● **EXERCISE REQUIREMENTS**
From first line to last, retype the data exactly.

● **DATASET EXTRACT**
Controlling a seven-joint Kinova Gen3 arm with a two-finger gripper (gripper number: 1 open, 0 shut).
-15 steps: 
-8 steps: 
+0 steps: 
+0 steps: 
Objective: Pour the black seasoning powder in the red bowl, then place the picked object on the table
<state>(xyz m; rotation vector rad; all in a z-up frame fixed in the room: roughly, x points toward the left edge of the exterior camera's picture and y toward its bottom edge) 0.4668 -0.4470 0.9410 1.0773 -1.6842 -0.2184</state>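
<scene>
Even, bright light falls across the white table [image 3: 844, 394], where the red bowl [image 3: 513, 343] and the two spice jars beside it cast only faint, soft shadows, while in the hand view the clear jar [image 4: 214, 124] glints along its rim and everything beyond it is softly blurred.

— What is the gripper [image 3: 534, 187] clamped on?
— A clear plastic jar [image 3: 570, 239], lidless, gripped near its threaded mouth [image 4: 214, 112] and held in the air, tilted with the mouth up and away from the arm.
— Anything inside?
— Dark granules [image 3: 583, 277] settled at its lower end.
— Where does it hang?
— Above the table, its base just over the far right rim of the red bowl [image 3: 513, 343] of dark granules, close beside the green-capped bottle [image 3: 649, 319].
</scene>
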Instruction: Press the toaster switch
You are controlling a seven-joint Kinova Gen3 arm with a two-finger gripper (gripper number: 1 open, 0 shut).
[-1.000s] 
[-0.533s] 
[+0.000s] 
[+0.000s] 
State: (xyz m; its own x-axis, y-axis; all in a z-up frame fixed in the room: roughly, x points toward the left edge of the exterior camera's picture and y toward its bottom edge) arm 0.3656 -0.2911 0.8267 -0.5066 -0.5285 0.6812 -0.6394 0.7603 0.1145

● **OUTPUT**
Controlling a seven-joint Kinova Gen3 arm with a two-finger gripper (gripper number: 1 open, 0 shut).
-15 steps: 
-8 steps: 
+0 steps: 
+0 steps: 
Objective: Pour the black seasoning powder in the red bowl, then place the picked object on the table
<state>(xyz m; rotation vector rad; all in a z-up frame fixed in the room: roughly, x points toward the left edge of the exterior camera's picture and y toward its bottom edge) 0.4668 -0.4470 0.9410 1.0773 -1.6842 -0.2184</state>
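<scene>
Even, bright light falls across the white table [image 3: 844, 394], where the red bowl [image 3: 513, 343] and the two spice jars beside it cast only faint, soft shadows, while in the hand view the clear jar [image 4: 214, 124] glints along its rim and everything beyond it is softly blurred.

— What is the gripper [image 3: 534, 187] clamped on?
— A clear plastic jar [image 3: 570, 239], lidless, gripped near its threaded mouth [image 4: 214, 112] and held in the air, tilted with the mouth up and away from the arm.
— Anything inside?
— Dark granules [image 3: 583, 277] settled at its lower end.
— Where does it hang?
— Above the table, its base just over the far right rim of the red bowl [image 3: 513, 343] of dark granules, close beside the green-capped bottle [image 3: 649, 319].
</scene>
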Instruction: Press the toaster switch
You are controlling a seven-joint Kinova Gen3 arm with a two-finger gripper (gripper number: 1 open, 0 shut).
[-1.000s] 
[-0.533s] 
[+0.000s] 
[+0.000s] 
State: (xyz m; its own x-axis, y-axis; all in a z-up frame fixed in the room: roughly, x points toward the left edge of the exterior camera's picture and y toward its bottom edge) arm 0.3656 -0.2911 0.8267 -0.5066 -0.5285 0.6812 -0.6394 0.7603 0.1145

This exercise has nothing further to it.